_WORK TASK:_
Looking at the listing below, retype exactly the lines starting at the one containing "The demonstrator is" and ending at the one containing "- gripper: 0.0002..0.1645", both included, and nothing else.

── RECORDED INFORMATION ──

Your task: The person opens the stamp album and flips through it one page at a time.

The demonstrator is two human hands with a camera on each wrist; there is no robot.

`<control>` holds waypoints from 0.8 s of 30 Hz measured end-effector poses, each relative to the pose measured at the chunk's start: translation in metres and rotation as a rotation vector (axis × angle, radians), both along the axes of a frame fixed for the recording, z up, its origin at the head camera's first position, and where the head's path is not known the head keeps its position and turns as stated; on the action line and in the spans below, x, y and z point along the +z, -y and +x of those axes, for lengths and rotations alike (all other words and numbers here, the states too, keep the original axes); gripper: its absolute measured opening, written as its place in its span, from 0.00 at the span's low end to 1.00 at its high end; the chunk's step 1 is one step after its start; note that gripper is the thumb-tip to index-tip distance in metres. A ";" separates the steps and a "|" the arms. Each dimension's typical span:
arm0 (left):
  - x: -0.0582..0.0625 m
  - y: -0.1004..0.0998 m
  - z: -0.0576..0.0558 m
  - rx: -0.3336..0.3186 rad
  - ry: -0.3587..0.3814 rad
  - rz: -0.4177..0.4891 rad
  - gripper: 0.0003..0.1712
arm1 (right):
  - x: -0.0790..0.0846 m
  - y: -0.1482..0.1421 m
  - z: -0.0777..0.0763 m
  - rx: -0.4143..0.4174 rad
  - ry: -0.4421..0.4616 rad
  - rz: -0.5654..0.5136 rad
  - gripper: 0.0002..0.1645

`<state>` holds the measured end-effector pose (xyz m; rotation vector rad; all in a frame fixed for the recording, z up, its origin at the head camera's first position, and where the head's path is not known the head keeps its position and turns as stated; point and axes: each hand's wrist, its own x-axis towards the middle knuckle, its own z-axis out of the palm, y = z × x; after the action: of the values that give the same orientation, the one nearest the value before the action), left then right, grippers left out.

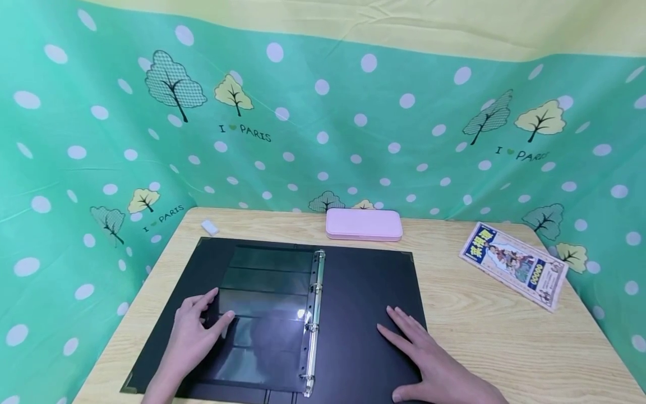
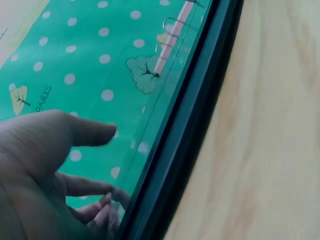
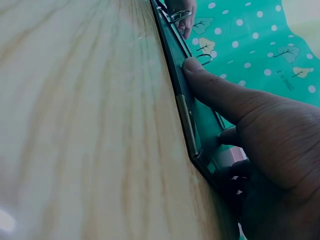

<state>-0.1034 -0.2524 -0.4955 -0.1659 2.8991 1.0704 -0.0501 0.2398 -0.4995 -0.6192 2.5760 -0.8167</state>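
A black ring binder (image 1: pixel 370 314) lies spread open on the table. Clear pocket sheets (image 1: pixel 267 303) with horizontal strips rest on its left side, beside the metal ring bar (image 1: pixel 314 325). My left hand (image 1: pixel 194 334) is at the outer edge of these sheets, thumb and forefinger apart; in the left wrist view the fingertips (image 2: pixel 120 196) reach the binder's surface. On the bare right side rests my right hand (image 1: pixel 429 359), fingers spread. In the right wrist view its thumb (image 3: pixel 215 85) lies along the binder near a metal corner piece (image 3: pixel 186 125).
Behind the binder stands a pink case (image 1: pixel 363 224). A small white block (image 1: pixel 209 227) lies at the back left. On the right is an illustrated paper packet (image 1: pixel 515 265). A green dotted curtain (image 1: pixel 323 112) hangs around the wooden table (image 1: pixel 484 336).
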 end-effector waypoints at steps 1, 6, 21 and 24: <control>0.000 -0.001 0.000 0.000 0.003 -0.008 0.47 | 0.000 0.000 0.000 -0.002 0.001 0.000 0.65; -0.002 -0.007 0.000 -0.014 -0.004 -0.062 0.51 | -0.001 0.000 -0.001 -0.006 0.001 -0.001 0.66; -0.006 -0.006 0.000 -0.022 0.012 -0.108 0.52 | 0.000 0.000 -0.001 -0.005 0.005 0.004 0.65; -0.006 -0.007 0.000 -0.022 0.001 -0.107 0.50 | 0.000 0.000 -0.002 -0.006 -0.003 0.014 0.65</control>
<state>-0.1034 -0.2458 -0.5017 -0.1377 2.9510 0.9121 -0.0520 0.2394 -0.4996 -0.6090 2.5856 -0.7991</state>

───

_SOLVED PROBLEM:_
The demonstrator is two human hands with a camera on each wrist; there is no robot.

`<control>` holds waypoints from 0.8 s of 30 Hz measured end-effector poses, each relative to the pose measured at the chunk's start: translation in metres and rotation as a rotation vector (axis × angle, radians), both along the axes of a frame fixed for the recording, z up, its origin at the head camera's first position, and where the head's path is not known the head keeps its position and turns as stated; on the action line and in the spans below, x, y and z point along the +z, -y and +x of those axes, for lengths and rotations alike (all other words and numbers here, the states too, keep the original axes); gripper: its absolute measured opening, written as its place in its span, from 0.00 at the span's low end to 1.00 at its high end; the chunk's step 1 is one step after its start; note that gripper is the thumb-tip to index-tip distance in metres. A ";" separates the steps and a "|" the arms. Each dimension's typical span:
arm0 (left):
  - x: -0.0582..0.0625 m
  - y: -0.1004..0.0998 m
  - z: -0.0576..0.0558 m
  - rx: -0.3336..0.3186 rad
  - ry: -0.3587..0.3814 rad
  - rz: -0.4177..0.4891 rad
  - gripper: 0.0003..0.1712
arm1 (right):
  - x: -0.0790..0.0846 m
  - y: -0.1482..0.1421 m
  - z: -0.0777..0.0763 m
  - rx: -0.4143..0.4174 rad
  - ry: -0.4421..0.4616 rad
  - rz: -0.5654..0.5136 rad
  - gripper: 0.0002..0.1645

This exercise requires no further output.